WHAT YOU ARE ASKED TO DO
Reproduce the lines below exactly. Skip images.

Source records
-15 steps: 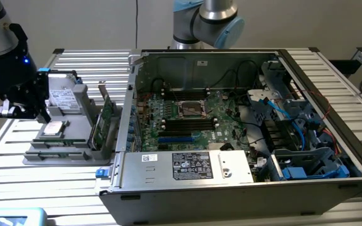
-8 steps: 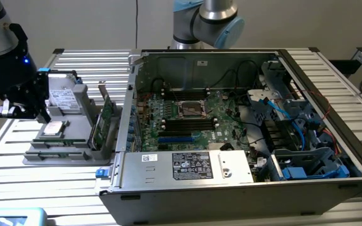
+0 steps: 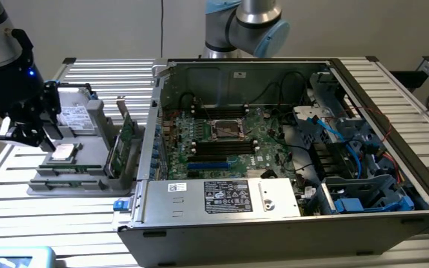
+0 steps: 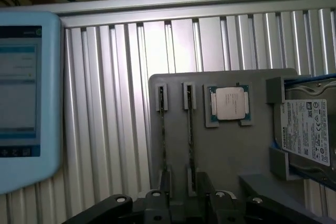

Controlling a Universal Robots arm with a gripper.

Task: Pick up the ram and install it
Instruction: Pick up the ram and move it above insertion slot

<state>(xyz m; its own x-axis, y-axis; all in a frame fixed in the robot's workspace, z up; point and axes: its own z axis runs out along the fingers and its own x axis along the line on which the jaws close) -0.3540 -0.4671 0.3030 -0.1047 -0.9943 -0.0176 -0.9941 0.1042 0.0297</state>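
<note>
We find the ram (image 4: 190,135) standing on edge in the tray (image 4: 231,166), between a second stick (image 4: 164,135) and the CPU (image 4: 229,103). The end effector (image 4: 184,205) hovers above; its state we cannot tell. Off-centre descent could, we judge, strike the neighbour or tilt the ram.

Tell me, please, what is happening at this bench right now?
The robot arm's gripper hovers over the grey parts tray, beside the open computer case. Two ram sticks stand on edge in the tray's holders, next to a processor and a hard drive. Neither stick has been lifted yet.
</note>
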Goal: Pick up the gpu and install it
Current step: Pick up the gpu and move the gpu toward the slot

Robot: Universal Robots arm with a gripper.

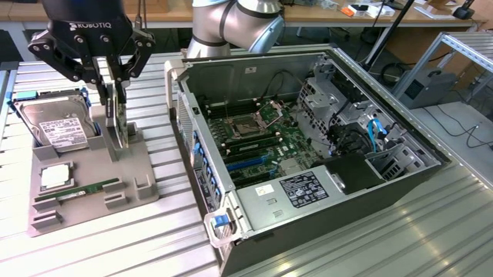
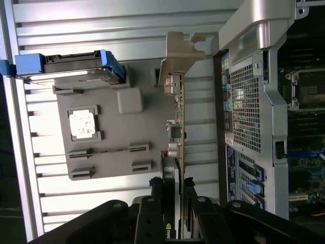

EXPECTED ANSWER
-15 steps: 
-8 steps: 
+0 steps: 
+0 steps: 

Controlling a Universal Robots arm with a gripper.

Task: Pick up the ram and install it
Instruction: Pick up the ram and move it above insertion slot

<state>(xyz m; its own x-axis, y-axis; all in a frame fixed in the robot's workspace, z up; point and axes: its own z axis runs out along the fingers and its own x axis along the line on which the jaws close) -0.3540 -0.4671 0.3030 -0.1047 -0.9943 -0.0176 -0.9941 0.1042 0.0297</state>
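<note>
We find the ram (image 4: 190,135) standing on edge in the tray (image 4: 231,166), between a second stick (image 4: 164,135) and the CPU (image 4: 229,103). The end effector (image 4: 184,205) hovers above; its state we cannot tell. Off-centre descent could, we judge, strike the neighbour or tilt the ram.

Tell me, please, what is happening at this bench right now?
The robot arm's gripper hovers over the grey parts tray, beside the open computer case. Two ram sticks stand on edge in the tray's holders, next to a processor and a hard drive. Neither stick has been lifted yet.
</note>
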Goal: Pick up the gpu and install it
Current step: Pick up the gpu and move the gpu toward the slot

Robot: Universal Robots arm with a gripper.

The exercise is now done.